Following the broadcast in 2005, Season 1 was released in 2006 on DVD. Season 2 was broadcast in 2006 and was released in 2007 on DVD.

==Characters==
The World Of Golden Eggs features a wide cast of characters who usually re-appear in various sketches. The cast of characters include:
- Amura (voiced by Namie Amuro)
- Rose and Mary - a pair of exercise loving chefs. They host the segment entitled "Nori-Nori Cooking".
- Coach - coach of Turkey Hill High School's American football team. He likes to use the word "necessary".
- Mark - a player in the Turkey Hill High School's American football team. His catch phrase is "Just do it!".
- Paul - a somewhat shy quarterback for Turkey Hill High School's American football team.
- Robert - a teacher at Turkey Hill High School, he is often the victim of the vice-principal's over-enthusiastic chatter.
- Vice principal - the talkative vice principal of Turkey Hill High School.
- Michael - a member of Turkey Hill High School's bodybuilding club.
- Max - host of "Trend Hunting".
- Turkey Ranger - an action hero and local celebrity. His real name is Ryan.
- Kevin & Paul - a pair of turkeys who have escaped from a farm and are looking to pick up some female turkeys.
- Norman & Bob - fans of the cheerleaders at Turkey Hill High School. They are usually seen with large-lensed cameras.
- Rebecca - Lisa's best friend.
- Lisa - Rebecca's best friend.
- Tengu-chan - host of "Trend Hunting".
- Michelle - Rebecca's French teacher. Her nickname is Michael.
- Emilio - Antonio's bedridden grandfather, voiced by Shun Oguri.

==Media==
===Anime===
The first anime DVD, The World of Golden Eggs Vol. 01, and the second anime DVD were released on August 3, 2005. The third anime DVD, The World of Golden Eggs "Season 2" Vol. 03, and fourth anime DVD, The World of Golden Eggs "Season 2" Vol. 04, were released on August 24, 2007. All releases were handled by Warner Home Video.

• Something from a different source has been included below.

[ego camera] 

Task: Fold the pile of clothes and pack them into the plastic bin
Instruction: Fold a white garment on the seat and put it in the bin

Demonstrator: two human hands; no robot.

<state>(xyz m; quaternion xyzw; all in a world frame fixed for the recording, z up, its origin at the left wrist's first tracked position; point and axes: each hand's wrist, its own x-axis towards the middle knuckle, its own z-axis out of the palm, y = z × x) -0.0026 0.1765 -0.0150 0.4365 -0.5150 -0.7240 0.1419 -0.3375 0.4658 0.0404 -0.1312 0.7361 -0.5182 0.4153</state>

The series was legally available on the AnimeLog YouTube channel until 2024.

===Games===

Cover of the Nintendo DS game, The World of Golden Eggs: Nori Nori Uta Dekichatte Kei

The anime was adapted into an action and music Wii game, called The World of Golden Eggs: Nori Nori Rhythm-kei, which was developed by Artoon and published by AQ Interactive and was released in Japan on June 26, 2008.

AQ Interactive released a puzzle Nintendo DS game, called The World of Golden Eggs: Nori Nori Uta Dekichatte Kei, on February 17, 2009, in Japan.

===Music===
On September 22, 2005, wint released an animation soundtrack for The World of Golden Eggs.

On March 22, 2008, wint released an animation soundtrack for season two of The World of Golden Eggs anime.

On March 11, 2009, wint released a The World of Golden Eggs DVD for the Japan tour in Tokyo called The World of Golden Eggs "Music Complete".

===Commercial ads===
Nissan released a series of commercial ads in 2008 featuring characters from the series in collaboration with its newest Note model (marketing). It also released a DVD in 2 versions: "Nissan Note x The World of Golden Eggs" and "Nissan Note x The World of Golden Eggs: Vol. 2".

==Reception==
The World of Golden Eggs #1 was ranked 9th out of the top 20 anime DVDs sold in Japan in 2007, with 59,000 copies sold. The first volume of The World of Golden Eggs was ranked 26th best selling DVD in Japan for the first half of 2008 at 88,707 copies, The World of Golden Eggs Vol. 01 was voted top selling anime/special effects DVD in Japan in 2008 with 97,292 copies. The World of Golden Eggs Season 2 DVD-Box was ranked 12th with 49,000 sold and The World of Golden Eggs #2 was ranked 15th with 47,000 copies sold. The second volume of The World of Golden Eggs was ranked 39th best selling DVD in Japan for the first half of 2008 at 67,731 copies.